═══ Task material

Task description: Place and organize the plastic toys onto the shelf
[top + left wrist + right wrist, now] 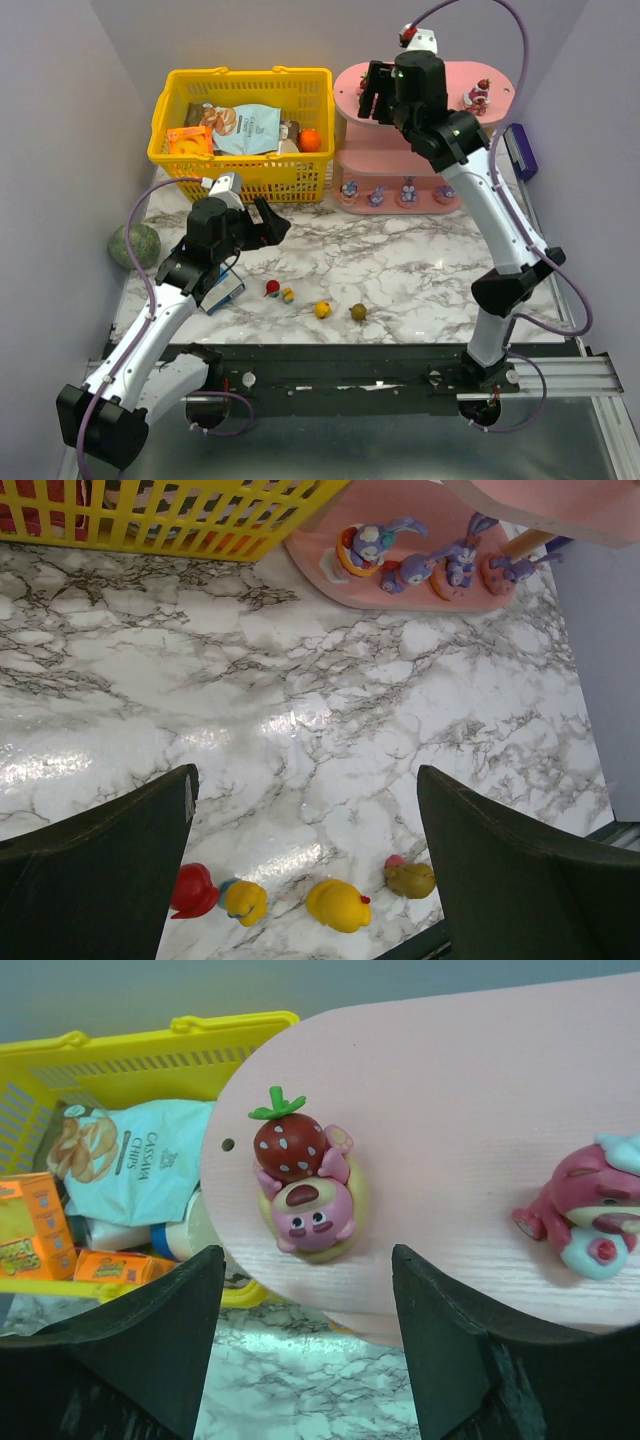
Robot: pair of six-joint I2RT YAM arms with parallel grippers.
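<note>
The marble surface (400, 270) carries a yellow basket (240, 180) of snack packets at the back left. Just to the basket's right stands the pink shelf (497, 110), with oval boards on light wooden posts.

The right hand (375, 105) hangs at the left end of the shelf's top board, released, its jaws spread wide. In the right wrist view its dark fingers (120, 1360) stand on either side of a pink figurine with a red strawberry top (305, 1195). That figurine lies on the board near the front edge, and neither finger touches it. A second pink figurine (590, 1215) sits further right on the same board, well clear of the hand.

The left hand (270, 225) hovers over the surface in front of the basket. It is also released, holding nothing, and the left wrist view shows bare marble between its fingers (90, 880).

On the shelf's bottom board four purple bunny figurines stand in a row along the front: one (370, 545), the next (410, 572), a third (462, 560) and the last (515, 568).

Four small round toys lie loose on the surface near its front edge, in a rough line. They are a red one (192, 890), touching a yellow one with a blue part (245, 900), then a plain yellow one (338, 904) and an olive one (410, 879) set a little apart. A green speckled ball (135, 245) rests by the left wall.
</note>
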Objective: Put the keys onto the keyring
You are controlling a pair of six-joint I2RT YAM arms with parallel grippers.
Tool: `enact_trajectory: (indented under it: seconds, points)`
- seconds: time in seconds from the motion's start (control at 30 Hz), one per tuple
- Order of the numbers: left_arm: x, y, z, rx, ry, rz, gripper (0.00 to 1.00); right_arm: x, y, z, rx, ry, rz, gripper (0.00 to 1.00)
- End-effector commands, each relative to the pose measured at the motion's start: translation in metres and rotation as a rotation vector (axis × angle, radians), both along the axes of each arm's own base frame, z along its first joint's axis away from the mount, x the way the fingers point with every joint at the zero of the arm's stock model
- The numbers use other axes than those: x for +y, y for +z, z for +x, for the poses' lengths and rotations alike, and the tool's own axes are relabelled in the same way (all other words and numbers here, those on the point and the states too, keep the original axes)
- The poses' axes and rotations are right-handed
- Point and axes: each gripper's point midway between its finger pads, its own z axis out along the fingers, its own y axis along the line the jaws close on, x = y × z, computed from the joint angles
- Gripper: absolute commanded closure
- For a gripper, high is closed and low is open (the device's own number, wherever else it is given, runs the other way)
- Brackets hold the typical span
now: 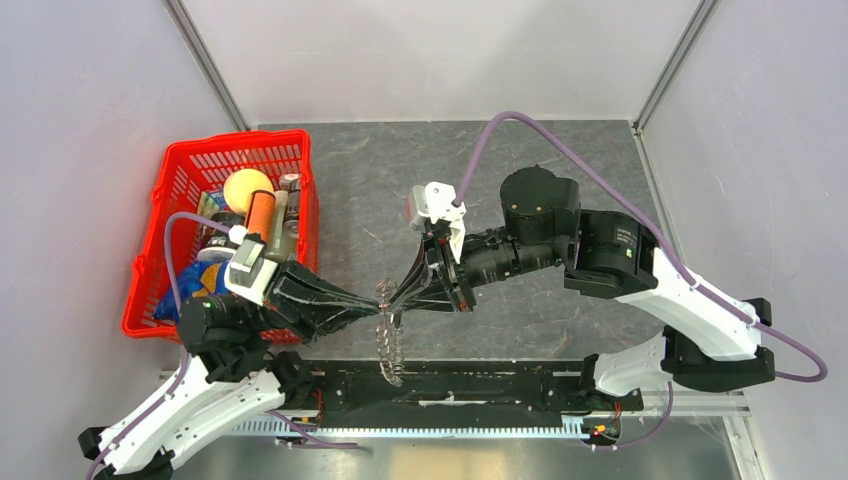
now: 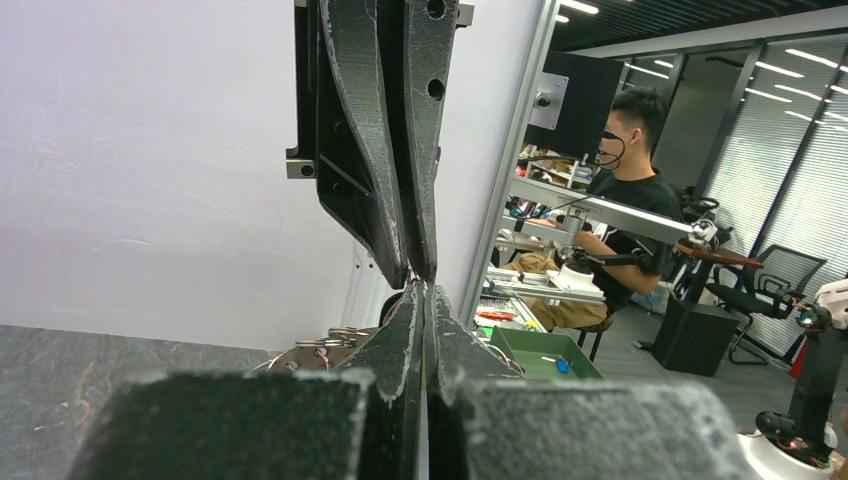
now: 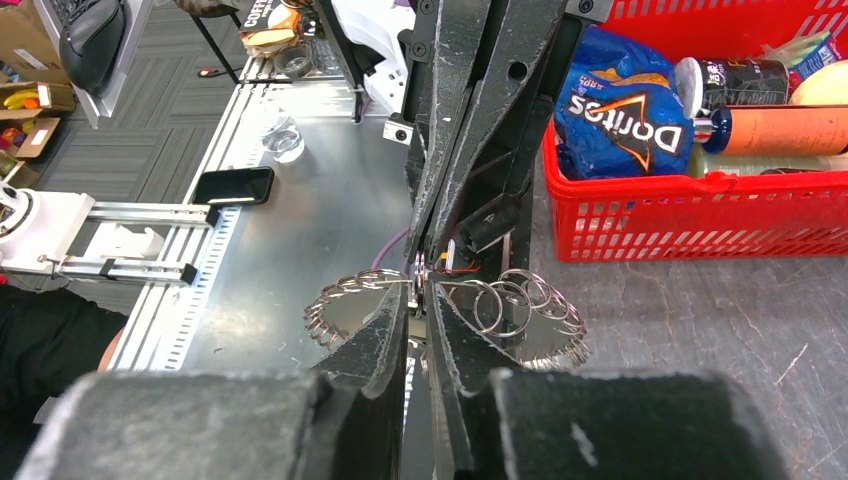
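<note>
Closest up: right gripper (image 3: 420, 292), jaws drawn to a thin slit, tips at the rim of the keyring (image 3: 345, 310). Can't tell whether it's actually gripping anything.

Left gripper (image 2: 425, 292) sits nose to nose with it from the opposite side, clenched tight. As far as I can judge it has the keyring's wire. The keyring stands on edge in the air over the near edge of the worktop (image 1: 500, 150), so something must carry it, and left is the one fully closed.

Why this pose, my read: left works as a vise and presents the keyring upright. Right then gets the same spot on the wire from the other side. Tips meeting at one point fits threading.

Key: can't pick it out in any view. If it's in the right tips, the fingers hide it. Not confirmed on the keyring.

Risk: the fanned grey keys crowd the wire and leave little free gap. Basket (image 1: 180, 180) sits well to the left, not involved.
</note>
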Motion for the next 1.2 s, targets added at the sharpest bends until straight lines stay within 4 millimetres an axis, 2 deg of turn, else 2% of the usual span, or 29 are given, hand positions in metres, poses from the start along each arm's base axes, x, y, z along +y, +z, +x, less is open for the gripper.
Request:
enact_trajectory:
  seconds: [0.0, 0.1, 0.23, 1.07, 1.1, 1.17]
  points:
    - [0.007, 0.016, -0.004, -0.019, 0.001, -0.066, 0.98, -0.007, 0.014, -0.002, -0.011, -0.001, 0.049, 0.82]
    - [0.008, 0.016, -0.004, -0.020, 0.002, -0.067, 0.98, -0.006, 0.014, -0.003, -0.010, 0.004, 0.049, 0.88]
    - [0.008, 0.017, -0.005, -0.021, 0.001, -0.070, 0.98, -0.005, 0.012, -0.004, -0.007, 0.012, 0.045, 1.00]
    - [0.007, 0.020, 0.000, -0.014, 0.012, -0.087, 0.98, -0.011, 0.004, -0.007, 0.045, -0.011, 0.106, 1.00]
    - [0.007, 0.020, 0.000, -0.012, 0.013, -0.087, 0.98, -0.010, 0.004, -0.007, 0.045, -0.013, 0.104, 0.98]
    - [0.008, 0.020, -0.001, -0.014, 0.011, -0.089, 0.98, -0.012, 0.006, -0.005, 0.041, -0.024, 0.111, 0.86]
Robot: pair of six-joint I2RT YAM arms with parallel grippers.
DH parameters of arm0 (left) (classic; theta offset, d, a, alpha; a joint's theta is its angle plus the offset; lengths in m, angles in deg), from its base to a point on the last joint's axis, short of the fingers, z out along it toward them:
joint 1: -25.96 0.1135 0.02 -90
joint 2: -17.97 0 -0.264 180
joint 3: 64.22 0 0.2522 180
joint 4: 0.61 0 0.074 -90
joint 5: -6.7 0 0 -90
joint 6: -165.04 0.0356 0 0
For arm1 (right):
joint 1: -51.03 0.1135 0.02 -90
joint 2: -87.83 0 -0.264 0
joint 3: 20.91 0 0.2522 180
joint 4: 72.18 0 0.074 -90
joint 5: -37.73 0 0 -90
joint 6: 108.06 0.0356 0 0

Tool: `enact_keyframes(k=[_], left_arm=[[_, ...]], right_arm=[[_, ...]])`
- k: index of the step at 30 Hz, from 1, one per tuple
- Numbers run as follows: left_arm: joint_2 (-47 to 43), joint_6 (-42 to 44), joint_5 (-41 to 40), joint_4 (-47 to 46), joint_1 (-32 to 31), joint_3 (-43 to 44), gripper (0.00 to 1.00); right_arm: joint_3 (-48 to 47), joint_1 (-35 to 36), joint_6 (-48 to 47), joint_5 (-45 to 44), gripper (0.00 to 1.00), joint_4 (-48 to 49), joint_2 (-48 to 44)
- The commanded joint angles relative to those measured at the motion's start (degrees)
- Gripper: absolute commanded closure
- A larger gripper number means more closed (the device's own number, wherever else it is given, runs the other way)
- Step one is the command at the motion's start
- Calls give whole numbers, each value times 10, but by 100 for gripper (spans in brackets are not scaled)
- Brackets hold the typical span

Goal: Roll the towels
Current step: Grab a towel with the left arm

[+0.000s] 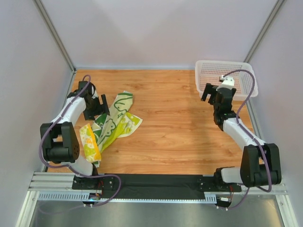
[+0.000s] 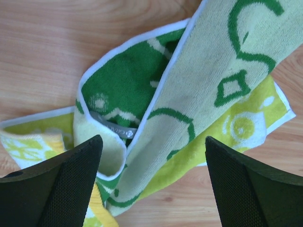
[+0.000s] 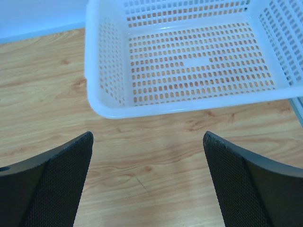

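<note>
The towels (image 1: 115, 120) lie crumpled and overlapping at the left of the table, cream and lime green with dark green prints. One yellow-orange towel (image 1: 89, 143) lies nearest the left arm's base. My left gripper (image 1: 97, 107) hovers at the pile's left edge, open. In the left wrist view the towels (image 2: 189, 94) spread under the left gripper (image 2: 152, 138), and a folded corner with a grey label (image 2: 113, 128) sits between the wide-apart fingers, which grip nothing. My right gripper (image 1: 211, 93) is open at the far right over bare wood, holding nothing.
A white perforated basket (image 1: 206, 66) stands at the back right corner, with nothing in it in the right wrist view, its near rim (image 3: 142, 111) just beyond the right gripper (image 3: 147, 135). Grey walls enclose the table on three sides.
</note>
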Motion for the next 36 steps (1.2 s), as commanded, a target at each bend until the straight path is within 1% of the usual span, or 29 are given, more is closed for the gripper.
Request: enact_keyframes(k=[1, 3, 4, 5, 7, 9, 10, 12, 15, 16, 17, 20, 21, 22, 25, 26, 27, 30, 31, 33, 34, 36], left_arm=[[32, 9, -7, 1, -11, 42, 6], [56, 9, -9, 1, -20, 60, 5], [65, 8, -9, 2, -21, 72, 5], [83, 9, -9, 2, -23, 77, 5], [103, 7, -21, 10, -23, 101, 6], [127, 10, -34, 13, -22, 117, 7], [136, 13, -34, 15, -22, 133, 7], [161, 15, -30, 20, -22, 152, 7], [189, 16, -28, 29, -23, 185, 7], [194, 15, -26, 30, -23, 198, 7], [204, 15, -21, 29, -23, 202, 7], [220, 14, -10, 30, -22, 228, 7], [224, 14, -8, 31, -22, 235, 7], [229, 16, -8, 36, -22, 250, 7], [264, 24, -8, 56, -23, 287, 7], [271, 25, -5, 62, -23, 295, 7], [276, 26, 1, 63, -24, 301, 7], [282, 28, 18, 58, -28, 298, 9], [282, 29, 16, 54, -48, 293, 9], [285, 36, 18, 48, -66, 288, 12], [287, 38, 26, 49, -71, 288, 19], [295, 38, 35, 46, -75, 287, 23]], right_arm=[[-44, 70, -18, -35, 0, -116, 15], [-66, 100, -23, -60, 0, -132, 24], [-80, 123, -18, -59, 0, -168, 31], [-115, 134, -14, -56, 0, -190, 47], [-145, 168, -12, -47, 0, -238, 61], [-168, 196, -21, -42, 0, -249, 71], [-173, 223, -24, -37, 0, -254, 73], [-190, 258, -25, -13, 0, -259, 82], [-236, 286, 0, 44, 0, -310, 114], [-251, 292, 8, 56, 0, -322, 125], [-263, 297, 15, 88, 0, -332, 135], [-311, 320, 17, 126, 0, -363, 190], [-327, 329, 12, 134, 0, -387, 205], [-355, 334, 9, 135, 0, -401, 236], [-410, 349, 5, 136, 0, -456, 289], [-418, 353, 5, 158, 0, -464, 298], [-426, 361, 1, 161, 0, -477, 309], [-445, 374, -2, 164, 0, -483, 330], [-451, 377, 0, 167, 0, -486, 334], [-472, 381, 3, 181, 0, -492, 354], [-480, 380, 7, 186, 0, -496, 363], [-517, 381, 20, 210, 0, -510, 394]])
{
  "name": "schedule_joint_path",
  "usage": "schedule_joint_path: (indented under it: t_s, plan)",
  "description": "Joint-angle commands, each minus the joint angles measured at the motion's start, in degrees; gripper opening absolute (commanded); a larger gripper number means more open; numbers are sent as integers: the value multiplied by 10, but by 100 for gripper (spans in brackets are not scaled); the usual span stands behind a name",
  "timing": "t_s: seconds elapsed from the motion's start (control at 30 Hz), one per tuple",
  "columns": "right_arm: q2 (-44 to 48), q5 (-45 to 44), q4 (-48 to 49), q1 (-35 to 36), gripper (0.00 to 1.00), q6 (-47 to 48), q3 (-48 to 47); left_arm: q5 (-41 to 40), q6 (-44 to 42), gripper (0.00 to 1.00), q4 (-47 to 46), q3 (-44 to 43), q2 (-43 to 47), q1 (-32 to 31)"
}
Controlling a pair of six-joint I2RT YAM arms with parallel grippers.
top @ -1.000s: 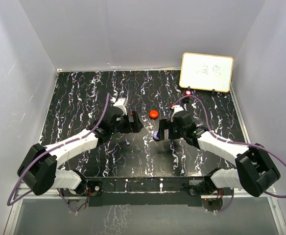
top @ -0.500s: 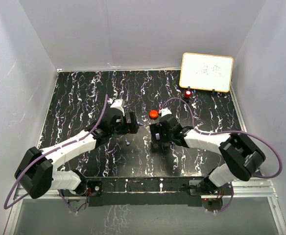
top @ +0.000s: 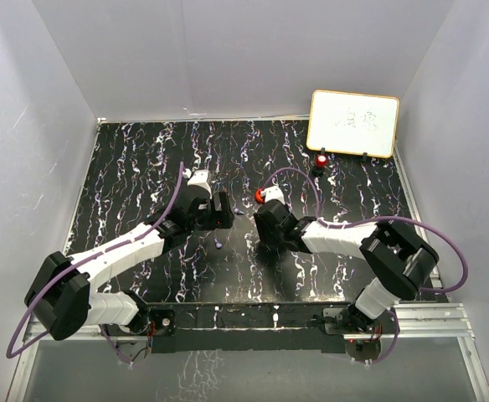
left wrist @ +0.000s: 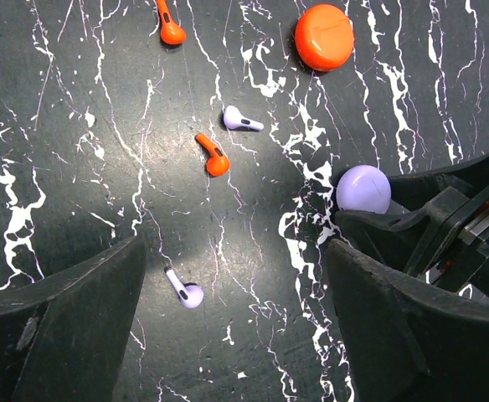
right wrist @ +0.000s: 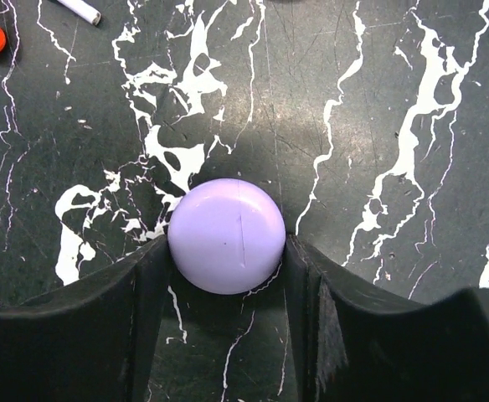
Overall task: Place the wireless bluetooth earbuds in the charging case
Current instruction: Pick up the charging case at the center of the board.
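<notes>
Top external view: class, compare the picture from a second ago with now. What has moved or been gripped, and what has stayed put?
The right gripper swung left and closed its fingers on the purple case. The left gripper stayed open, nearly where it was. The red case, the earbuds and the whiteboard did not move.

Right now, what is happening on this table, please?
The right gripper is closed on the round purple case, which sits on the black table. The left gripper hangs open above four loose earbuds, two orange and two purple. The orange case lies shut near them. No earbud is in a case yet.
</notes>
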State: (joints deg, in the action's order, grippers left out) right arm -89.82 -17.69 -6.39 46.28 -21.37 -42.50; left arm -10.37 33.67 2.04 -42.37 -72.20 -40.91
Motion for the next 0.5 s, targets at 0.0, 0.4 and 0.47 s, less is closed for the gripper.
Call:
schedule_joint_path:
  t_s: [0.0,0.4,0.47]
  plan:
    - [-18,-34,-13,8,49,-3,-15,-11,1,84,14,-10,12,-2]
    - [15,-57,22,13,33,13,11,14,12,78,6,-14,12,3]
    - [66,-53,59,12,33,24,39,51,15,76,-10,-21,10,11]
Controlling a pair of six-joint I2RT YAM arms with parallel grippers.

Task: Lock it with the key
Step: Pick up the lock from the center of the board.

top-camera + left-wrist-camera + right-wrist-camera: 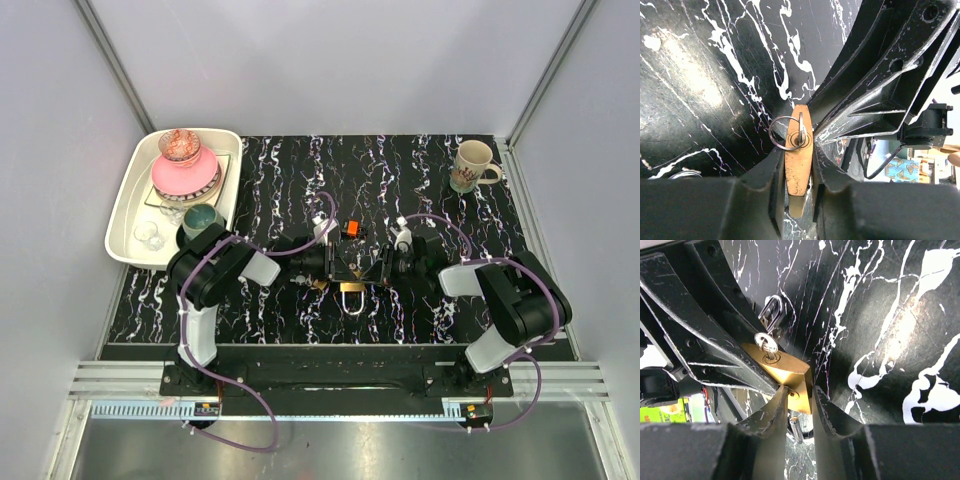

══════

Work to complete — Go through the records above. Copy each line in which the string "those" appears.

Result for this exercise —
- The numbers use other axes than those: x for +y, y for +z, z for +x, for the poses' lengths and rotations alike, and the tool's own axes are relabelled in the same way (all other words and numbers here, those on the point and the states too, keep the original axes)
- The commanded joint angles relative to those measured at the motion's start (degrees)

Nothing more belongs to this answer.